Wiki Documentation requirements

atitus

Guest
Messages
5
Location
Fisher, TX
Best answers
0
The CPC's often go into charts and add addendums in order to document any code corrections they make to what the provider actually coded in the chart. The coders have been documenting the code entered by the provider, the complete description of the code, the code they replaced it with and that codes entire description and they document the reason the code was changed.

For example:
Added diagnosis codes L27.0 (generalized skin eruption due to drugs and medicaments taken internally) and T36.0X5A (adverse effect of penicillins, initial encounter) per note.

Per (provider name), ANP, on 5/7/2019, added diagnosis code J06.9 (acute upper respiratory infection, unspecified)



The coders spend a lot of time spelling it all out and I wonder if that extensive of documentation is really necessary. Could the documentation just say
Added diagnosis codes L27.0 and T36.0X5A per note
Per (provider name), ANP, on 5/7/2019, added diagnosis code J06.9

Do we really have to provide the complete description of the code to be compliant?

Thanks for your input.
 
A CPC should never enter information into a patient chart document. The codes on the claim do not need to match the codes in the note as long as the Diagnosis number entered on the claim can be verified with the documented diagnosis rendered by the provider. There is no need to amend the chart note.
 
Last edited:
Debra,
thank you so much for your response. I find it interesting, and I wonder if I didn't articulate my question well. We had an outside auditor come in a few years ago and we were told (and got dinged) that the diagnoses in the chart should match the diagnoses billed.
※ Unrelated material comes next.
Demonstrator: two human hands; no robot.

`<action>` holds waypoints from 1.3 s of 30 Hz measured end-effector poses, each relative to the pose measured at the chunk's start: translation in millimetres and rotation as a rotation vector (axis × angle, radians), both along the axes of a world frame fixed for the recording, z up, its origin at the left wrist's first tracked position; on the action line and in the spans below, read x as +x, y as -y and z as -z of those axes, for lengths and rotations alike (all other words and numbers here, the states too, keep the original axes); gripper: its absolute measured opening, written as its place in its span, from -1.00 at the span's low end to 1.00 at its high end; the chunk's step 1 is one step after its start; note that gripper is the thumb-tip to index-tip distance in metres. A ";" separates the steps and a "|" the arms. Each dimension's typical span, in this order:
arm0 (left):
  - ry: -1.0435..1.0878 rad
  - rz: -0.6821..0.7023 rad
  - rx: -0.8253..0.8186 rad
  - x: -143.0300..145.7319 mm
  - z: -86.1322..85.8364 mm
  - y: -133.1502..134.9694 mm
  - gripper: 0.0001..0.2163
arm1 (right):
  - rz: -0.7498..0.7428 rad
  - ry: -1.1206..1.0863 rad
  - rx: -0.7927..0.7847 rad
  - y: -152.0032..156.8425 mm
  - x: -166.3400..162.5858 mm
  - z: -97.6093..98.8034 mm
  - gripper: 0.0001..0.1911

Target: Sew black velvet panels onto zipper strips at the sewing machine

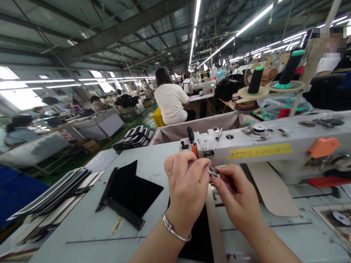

Our Internal auditor also stated the billing should match the chart according to her CPMA training.
In our office, coders do not code per chart notes. The provider chooses the diagnosis codes (quickly to be charge passed electronically) and we often have to addend the notes with code corrections below the codes they chose.
 
Last edited:
I think the auditor passed on mis information. The code on the claim must match the rendered diagnosis in the chart note. This doe not need to be the same code chosen by the provider. There is no way an auditor should ding you on an audit as long as the billed code matches the rendered diagnosis. Coders should... no MUSt code from a review of the chart notes, There should be no exceptions. The chart does not have need to be amended just because a numeric code is different as long as the code matches the render diagnosis. Coding clinic 1st quarter 2012 is an excellent resource for this issue. They state that a provider cannot chose a diagnosis code to be the rendered diagnosis, the provider is required to render the diagnosis in their own words. It goes further to state that coding is to be performed by professionally trained coding staff. You can go to the AHA store and purchase individual copies of a coding clinic.